TO DO: Your answer must match the data word for word.

───── AVAILABLE DATA

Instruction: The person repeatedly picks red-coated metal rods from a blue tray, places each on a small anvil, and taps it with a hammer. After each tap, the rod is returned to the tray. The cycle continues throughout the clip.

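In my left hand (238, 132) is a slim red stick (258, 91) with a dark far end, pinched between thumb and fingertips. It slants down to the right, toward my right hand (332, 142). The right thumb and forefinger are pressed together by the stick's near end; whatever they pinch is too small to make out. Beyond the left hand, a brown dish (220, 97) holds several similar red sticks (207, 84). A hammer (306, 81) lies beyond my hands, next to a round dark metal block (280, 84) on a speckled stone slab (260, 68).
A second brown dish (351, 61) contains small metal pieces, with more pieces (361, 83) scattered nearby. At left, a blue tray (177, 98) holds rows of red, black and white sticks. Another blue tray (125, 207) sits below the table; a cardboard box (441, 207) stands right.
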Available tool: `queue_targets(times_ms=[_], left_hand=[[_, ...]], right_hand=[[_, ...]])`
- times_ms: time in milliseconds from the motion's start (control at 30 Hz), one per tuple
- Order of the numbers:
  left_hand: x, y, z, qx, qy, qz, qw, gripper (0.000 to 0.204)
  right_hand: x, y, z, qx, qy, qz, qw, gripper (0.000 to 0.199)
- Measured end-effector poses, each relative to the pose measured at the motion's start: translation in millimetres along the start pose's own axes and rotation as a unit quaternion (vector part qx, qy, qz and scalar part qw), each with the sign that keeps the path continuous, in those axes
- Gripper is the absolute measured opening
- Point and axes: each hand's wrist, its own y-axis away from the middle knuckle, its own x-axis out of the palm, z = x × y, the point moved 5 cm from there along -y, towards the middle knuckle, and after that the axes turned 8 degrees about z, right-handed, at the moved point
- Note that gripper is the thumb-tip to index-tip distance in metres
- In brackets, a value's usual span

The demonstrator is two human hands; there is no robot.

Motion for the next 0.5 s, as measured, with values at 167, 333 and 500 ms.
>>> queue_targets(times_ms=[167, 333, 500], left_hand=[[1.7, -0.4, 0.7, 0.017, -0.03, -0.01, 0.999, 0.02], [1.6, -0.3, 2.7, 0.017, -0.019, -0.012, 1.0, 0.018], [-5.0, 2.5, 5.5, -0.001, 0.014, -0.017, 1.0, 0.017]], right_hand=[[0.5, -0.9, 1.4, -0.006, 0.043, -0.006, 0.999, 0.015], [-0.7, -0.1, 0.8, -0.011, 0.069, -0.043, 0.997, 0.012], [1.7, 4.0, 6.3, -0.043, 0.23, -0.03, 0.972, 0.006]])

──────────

EXPECTED ANSWER:
Instruction: The person repeatedly picks red-coated metal rods from a blue tray, places each on a small anvil, and taps it with a hammer. After each tap, the rod is returned to the tray. The cycle continues throughout the clip.

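In my left hand (238, 132) is a slim red stick (258, 91) with a dark far end, pinched between thumb and fingertips. It slants down to the right, toward my right hand (332, 142). The right thumb and forefinger are pressed together by the stick's near end; whatever they pinch is too small to make out. Beyond the left hand, a brown dish (220, 97) holds several similar red sticks (207, 84). A hammer (306, 81) lies beyond my hands, next to a round dark metal block (280, 84) on a speckled stone slab (260, 68).
A second brown dish (351, 61) contains small metal pieces, with more pieces (361, 83) scattered nearby. At left, a blue tray (177, 98) holds rows of red, black and white sticks. Another blue tray (125, 207) sits below the table; a cardboard box (441, 207) stands right.
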Available tool: `queue_targets(times_ms=[_], left_hand=[[_, ...]], right_hand=[[_, ...]])`
- times_ms: time in milliseconds from the motion's start (control at 30 Hz), one per tuple
- Order of the numbers:
  left_hand: x, y, z, qx, qy, qz, qw, gripper (0.000 to 0.204)
  right_hand: x, y, z, qx, qy, qz, qw, gripper (0.000 to 0.199)
- Measured end-effector poses, each relative to the pose measured at the motion's start: translation in millimetres along the start pose's own axes and rotation as a unit quaternion (vector part qx, qy, qz and scalar part qw), each with the sign that keeps the path continuous, in those axes
- Gripper is the absolute measured opening
- Point and axes: each hand's wrist, its own y-axis away from the middle knuckle, its own x-axis out of the palm, z = x × y, the point moved 5 cm from there along -y, towards the middle knuckle, and after that the axes turned 8 degrees about z, right-handed, at the moved point
- Note that gripper is the thumb-tip to index-tip distance in metres
- In brackets, a value's usual span

The demonstrator is two human hands; there is no robot.

Motion for the next 0.5 s, as measured, with values at 167, 333 and 500 ms.
>>> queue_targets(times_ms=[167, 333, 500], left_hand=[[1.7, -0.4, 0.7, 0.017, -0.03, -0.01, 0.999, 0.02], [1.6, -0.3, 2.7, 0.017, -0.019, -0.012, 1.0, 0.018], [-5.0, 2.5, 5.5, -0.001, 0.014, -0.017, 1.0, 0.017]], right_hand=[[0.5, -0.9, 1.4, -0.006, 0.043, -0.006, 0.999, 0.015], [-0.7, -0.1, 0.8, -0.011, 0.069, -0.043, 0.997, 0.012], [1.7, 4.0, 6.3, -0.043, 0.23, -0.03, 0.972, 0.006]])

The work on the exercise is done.